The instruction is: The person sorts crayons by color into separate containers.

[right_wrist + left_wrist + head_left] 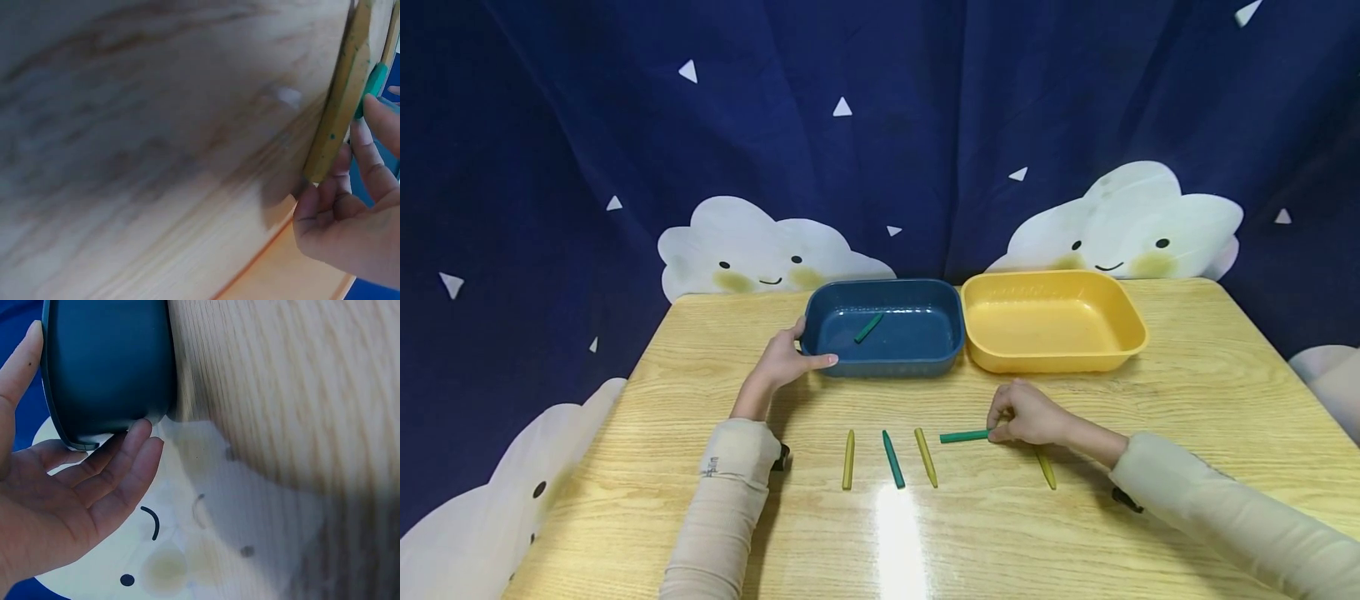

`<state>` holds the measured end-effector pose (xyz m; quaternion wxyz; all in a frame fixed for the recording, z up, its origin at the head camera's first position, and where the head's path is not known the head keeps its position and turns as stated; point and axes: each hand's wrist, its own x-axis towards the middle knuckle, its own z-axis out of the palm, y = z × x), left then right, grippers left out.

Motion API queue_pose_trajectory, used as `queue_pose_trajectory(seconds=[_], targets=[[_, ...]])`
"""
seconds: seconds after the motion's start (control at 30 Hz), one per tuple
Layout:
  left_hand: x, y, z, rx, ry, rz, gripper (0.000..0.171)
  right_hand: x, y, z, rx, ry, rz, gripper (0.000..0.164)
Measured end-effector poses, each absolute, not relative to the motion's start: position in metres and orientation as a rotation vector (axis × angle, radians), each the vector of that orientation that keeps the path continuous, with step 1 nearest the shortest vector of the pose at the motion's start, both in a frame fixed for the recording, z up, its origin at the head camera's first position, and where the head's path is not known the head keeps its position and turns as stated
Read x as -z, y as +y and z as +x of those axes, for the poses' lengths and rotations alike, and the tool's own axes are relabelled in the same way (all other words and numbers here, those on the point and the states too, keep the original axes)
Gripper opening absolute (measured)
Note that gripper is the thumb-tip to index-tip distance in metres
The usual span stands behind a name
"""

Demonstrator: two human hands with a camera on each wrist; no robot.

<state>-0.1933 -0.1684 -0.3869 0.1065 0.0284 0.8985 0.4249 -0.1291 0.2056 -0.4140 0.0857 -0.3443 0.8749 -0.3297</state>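
My left hand (pixel 782 358) holds the left end of a dark blue plastic tray (pixel 887 367), thumb over the rim and the other fingers against its outer wall. A dark green crayon (pixel 868 328) lies inside that tray. On the table, my right hand (pixel 1030 414) pinches the right end of a green crayon (pixel 964 436) between thumb and fingers. A yellow crayon (pixel 1046 470) lies just under this hand; in the right wrist view, the yellow crayon (pixel 337 106) runs close by the curled fingers, with the green crayon (pixel 374 84) at the thumb tip.
Left of the right hand, a yellow crayon (pixel 848 460), a teal crayon (pixel 892 459) and another yellow crayon (pixel 926 457) lie on the wooden table (pixel 820 550). A yellow tray (pixel 1052 363) stands against the blue one's right side. Behind hangs a dark blue curtain (pixel 917 167).
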Motion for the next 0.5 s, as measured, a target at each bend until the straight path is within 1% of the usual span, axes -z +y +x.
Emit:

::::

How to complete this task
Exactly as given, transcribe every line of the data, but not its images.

Written answer
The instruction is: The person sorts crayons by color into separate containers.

[right_wrist + left_wrist + head_left] 

`<state>` holds the measured end-effector pose (xyz m; quaternion wxyz; all in a frame fixed for the recording, z up, its origin at the head camera's first position, and where the head's path is not known the head keeps its position and turns as stated; point and axes: each hand's wrist, its own x-axis towards the middle knuckle, its own z-axis out of the palm, y = z × x), left then right, grippers left out.

Motion API queue_pose_trajectory, used as `queue_pose_trajectory(seconds=[_], targets=[[_, ...]])`
"""
seconds: seconds after the motion's start (control at 30 Hz), one per tuple
Layout:
  left_hand: x, y, z, rx, ry, rz, gripper (0.000..0.171)
  right_hand: x, y, z, rx, ry, rz, gripper (0.000..0.164)
Measured end-effector poses, each absolute, not relative to the motion's start: position in metres and orientation as a rotation vector (axis × angle, radians), each the vector of that orientation that keeps the path continuous, with step 1 nearest the shortest vector of the pose at the motion's start, both in a frame fixed for the recording, z up, its origin at the head camera's first position, and where the head's path is not known the head keeps its position and turns as stated
Read x as -z, y as +y and z as +x of those axes, for the poses' lengths and rotations alike, and the tool's own axes are relabelled in the same way (all other words and numbers here, those on the point and the states too, keep the original axes)
Gripper opening absolute (measured)
Note that gripper is the thumb-tip to index-tip distance in metres
The usual span stands behind a name
"""

Demonstrator: two human hands with a camera on each wrist; no robot.

<state>-0.1933 -0.1684 -0.3869 0.1065 0.0284 0.8985 0.4249 -0.1291 0.2056 -0.4140 0.0857 -0.3443 0.8749 -0.3297</state>
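My left hand (pixel 782 358) holds the left end of a dark blue plastic tray (pixel 887 367), thumb over the rim and the other fingers against its outer wall. A dark green crayon (pixel 868 328) lies inside that tray. On the table, my right hand (pixel 1030 414) pinches the right end of a green crayon (pixel 964 436) between thumb and fingers. A yellow crayon (pixel 1046 470) lies just under this hand; in the right wrist view, the yellow crayon (pixel 337 106) runs close by the curled fingers, with the green crayon (pixel 374 84) at the thumb tip.
Left of the right hand, a yellow crayon (pixel 848 460), a teal crayon (pixel 892 459) and another yellow crayon (pixel 926 457) lie on the wooden table (pixel 820 550). A yellow tray (pixel 1052 363) stands against the blue one's right side. Behind hangs a dark blue curtain (pixel 917 167).
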Motion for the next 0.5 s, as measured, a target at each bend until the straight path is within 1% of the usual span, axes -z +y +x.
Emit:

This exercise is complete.